(Collection entries)
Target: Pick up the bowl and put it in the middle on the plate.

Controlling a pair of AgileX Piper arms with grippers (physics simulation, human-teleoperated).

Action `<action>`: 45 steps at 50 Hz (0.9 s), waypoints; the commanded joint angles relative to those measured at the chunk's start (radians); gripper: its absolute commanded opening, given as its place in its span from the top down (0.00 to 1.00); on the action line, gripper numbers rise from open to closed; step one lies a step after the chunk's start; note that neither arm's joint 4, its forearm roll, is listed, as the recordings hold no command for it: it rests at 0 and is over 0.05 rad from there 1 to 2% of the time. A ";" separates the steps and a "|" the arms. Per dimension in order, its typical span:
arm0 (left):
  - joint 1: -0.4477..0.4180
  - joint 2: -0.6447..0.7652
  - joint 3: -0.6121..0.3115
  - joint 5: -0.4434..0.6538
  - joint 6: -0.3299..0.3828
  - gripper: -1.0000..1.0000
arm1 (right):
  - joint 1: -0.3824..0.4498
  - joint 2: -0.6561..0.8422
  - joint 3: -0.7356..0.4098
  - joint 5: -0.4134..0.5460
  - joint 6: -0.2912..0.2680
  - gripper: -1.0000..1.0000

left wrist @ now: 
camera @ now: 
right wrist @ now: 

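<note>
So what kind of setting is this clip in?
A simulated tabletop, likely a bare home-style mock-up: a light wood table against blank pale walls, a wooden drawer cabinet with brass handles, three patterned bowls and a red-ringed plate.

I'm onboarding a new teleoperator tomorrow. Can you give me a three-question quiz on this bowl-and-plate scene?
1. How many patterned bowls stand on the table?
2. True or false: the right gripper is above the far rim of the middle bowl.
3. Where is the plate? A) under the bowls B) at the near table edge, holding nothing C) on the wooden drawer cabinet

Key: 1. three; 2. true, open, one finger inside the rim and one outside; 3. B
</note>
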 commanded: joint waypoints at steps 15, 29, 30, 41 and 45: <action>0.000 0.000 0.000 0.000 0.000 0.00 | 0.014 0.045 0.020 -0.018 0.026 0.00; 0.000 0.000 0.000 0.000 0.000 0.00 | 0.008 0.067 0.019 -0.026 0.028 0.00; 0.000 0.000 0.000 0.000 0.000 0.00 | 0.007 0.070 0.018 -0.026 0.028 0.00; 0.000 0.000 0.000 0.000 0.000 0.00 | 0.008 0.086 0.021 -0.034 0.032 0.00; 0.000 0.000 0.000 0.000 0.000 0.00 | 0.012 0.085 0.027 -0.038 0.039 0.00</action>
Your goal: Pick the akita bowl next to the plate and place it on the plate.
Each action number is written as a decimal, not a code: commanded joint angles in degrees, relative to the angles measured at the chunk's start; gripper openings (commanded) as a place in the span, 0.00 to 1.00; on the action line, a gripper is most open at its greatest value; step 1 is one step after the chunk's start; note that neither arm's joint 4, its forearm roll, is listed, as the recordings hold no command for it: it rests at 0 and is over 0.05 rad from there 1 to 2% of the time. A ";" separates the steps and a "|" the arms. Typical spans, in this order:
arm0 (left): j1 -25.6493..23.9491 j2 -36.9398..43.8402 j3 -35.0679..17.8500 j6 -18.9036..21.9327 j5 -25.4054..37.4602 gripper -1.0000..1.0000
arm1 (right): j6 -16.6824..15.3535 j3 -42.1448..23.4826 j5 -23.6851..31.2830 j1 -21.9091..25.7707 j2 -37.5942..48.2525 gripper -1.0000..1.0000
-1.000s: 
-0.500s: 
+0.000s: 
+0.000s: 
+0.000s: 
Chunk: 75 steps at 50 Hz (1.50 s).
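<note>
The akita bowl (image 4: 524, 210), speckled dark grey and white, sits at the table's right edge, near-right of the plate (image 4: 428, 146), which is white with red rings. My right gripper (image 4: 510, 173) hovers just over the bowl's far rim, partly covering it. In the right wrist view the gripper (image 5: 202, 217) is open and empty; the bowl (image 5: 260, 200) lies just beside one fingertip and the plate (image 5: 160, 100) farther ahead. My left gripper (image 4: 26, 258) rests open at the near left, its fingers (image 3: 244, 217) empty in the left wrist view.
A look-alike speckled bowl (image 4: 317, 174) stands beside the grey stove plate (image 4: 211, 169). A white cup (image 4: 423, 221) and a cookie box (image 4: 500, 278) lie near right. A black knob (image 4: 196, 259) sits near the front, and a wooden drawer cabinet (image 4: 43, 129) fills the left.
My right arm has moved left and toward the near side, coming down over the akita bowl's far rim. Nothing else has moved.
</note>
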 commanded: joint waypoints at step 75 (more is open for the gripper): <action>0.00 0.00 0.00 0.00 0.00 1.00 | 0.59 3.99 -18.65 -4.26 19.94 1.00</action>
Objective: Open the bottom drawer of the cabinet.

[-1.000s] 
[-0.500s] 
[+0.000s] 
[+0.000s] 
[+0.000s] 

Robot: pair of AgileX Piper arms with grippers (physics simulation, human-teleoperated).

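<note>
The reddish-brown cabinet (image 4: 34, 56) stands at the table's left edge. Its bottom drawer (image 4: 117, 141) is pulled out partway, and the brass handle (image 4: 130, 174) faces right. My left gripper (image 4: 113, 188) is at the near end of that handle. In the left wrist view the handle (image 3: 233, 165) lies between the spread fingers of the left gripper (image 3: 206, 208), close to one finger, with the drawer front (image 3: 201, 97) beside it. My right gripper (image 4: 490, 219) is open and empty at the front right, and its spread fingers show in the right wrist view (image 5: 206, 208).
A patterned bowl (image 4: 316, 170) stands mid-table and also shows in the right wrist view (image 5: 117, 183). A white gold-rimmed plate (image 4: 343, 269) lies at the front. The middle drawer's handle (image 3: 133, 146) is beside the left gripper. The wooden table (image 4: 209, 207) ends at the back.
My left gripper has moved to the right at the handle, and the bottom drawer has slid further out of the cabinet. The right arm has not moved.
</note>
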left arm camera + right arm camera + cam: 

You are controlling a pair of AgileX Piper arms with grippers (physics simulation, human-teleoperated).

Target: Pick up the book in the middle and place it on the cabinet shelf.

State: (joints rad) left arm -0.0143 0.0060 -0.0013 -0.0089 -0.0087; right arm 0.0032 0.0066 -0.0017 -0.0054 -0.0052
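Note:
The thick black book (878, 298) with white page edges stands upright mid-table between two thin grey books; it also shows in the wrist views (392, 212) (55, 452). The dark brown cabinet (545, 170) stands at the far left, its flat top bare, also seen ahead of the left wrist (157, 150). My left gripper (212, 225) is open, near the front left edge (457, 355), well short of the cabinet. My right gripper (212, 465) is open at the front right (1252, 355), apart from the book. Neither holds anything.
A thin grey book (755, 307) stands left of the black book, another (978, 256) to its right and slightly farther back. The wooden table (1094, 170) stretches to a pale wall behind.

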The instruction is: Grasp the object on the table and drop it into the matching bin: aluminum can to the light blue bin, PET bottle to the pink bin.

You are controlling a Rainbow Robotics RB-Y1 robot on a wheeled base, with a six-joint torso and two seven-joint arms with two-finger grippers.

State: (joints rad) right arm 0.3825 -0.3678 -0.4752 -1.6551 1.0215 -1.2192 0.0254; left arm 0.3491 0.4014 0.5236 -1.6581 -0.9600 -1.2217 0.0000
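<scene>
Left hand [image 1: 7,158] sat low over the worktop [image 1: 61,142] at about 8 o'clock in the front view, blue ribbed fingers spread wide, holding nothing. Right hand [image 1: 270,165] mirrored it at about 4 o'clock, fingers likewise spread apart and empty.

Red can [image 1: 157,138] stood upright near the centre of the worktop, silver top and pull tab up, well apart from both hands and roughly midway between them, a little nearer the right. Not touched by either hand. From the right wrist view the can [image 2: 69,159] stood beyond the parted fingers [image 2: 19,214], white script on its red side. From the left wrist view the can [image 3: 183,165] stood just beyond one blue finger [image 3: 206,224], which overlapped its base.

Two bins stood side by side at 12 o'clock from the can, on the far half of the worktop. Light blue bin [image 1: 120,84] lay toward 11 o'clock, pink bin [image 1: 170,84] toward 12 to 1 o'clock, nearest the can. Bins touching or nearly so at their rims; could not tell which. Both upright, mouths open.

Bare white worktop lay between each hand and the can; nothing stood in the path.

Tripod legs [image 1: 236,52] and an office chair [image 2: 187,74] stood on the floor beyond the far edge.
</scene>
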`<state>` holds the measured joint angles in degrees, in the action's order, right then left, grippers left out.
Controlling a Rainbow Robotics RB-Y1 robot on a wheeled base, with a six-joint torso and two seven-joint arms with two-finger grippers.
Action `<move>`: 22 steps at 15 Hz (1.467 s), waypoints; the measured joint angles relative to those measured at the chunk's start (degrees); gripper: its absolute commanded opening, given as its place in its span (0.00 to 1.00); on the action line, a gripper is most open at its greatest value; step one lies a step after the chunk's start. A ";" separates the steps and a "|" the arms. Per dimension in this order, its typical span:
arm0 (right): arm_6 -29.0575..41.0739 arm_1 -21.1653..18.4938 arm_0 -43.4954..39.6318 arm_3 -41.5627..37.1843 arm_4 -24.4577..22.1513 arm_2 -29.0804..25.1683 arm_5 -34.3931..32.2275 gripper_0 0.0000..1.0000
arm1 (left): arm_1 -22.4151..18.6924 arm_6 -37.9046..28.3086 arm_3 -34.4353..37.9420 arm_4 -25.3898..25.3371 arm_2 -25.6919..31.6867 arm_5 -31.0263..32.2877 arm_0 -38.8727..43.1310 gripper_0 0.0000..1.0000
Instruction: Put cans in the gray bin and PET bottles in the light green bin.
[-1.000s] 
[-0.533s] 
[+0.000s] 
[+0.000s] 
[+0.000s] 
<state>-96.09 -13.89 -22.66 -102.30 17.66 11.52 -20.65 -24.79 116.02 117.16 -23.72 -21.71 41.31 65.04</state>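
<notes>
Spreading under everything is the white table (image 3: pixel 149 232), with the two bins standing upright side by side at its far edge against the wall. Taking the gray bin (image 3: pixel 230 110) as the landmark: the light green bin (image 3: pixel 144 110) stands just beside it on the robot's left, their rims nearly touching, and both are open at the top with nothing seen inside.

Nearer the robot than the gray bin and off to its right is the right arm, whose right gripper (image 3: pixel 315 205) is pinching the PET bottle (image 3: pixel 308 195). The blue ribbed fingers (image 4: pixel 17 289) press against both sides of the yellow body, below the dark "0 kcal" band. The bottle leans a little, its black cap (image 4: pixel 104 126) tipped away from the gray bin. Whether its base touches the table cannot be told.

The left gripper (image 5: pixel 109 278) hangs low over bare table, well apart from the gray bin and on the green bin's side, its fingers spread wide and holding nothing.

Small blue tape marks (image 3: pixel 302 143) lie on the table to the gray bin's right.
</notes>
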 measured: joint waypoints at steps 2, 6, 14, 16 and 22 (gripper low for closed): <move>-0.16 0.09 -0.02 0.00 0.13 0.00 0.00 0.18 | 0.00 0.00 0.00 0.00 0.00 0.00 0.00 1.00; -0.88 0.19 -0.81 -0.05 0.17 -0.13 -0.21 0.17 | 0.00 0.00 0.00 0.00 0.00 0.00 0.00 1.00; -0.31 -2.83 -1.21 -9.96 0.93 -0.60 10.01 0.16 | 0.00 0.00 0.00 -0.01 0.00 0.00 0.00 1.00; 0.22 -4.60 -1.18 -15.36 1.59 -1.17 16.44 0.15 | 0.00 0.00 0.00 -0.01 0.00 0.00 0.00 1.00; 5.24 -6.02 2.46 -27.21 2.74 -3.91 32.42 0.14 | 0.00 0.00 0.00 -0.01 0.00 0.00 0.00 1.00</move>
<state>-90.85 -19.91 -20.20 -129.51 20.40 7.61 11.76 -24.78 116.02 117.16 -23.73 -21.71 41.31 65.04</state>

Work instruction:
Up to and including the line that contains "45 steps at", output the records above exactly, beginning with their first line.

Answer to this problem:
Target: Pick up the bowl and put it in the middle on the plate.

Controlling a pair of AgileX Piper arms with grippers (physics simulation, human-teleoperated).

Action `<action>`: 45 steps at 50 Hz (0.9 s), waypoints; the commanded joint angles relative to those measured at the chunk's start (radians); gripper: its absolute commanded opening, given as its place in its span from the top down (0.00 to 1.00); on the action line, gripper numbers rise from open to closed; step one lies a step after the chunk's start; note that neither arm's joint 4, its forearm roll, is listed, as the recordings hold no command for it: it rests at 0 and is over 0.05 rad from there 1 to 2% of the time. A ";" separates the steps and a "|" the arms. Per dimension in order, its typical span:

This concludes the output.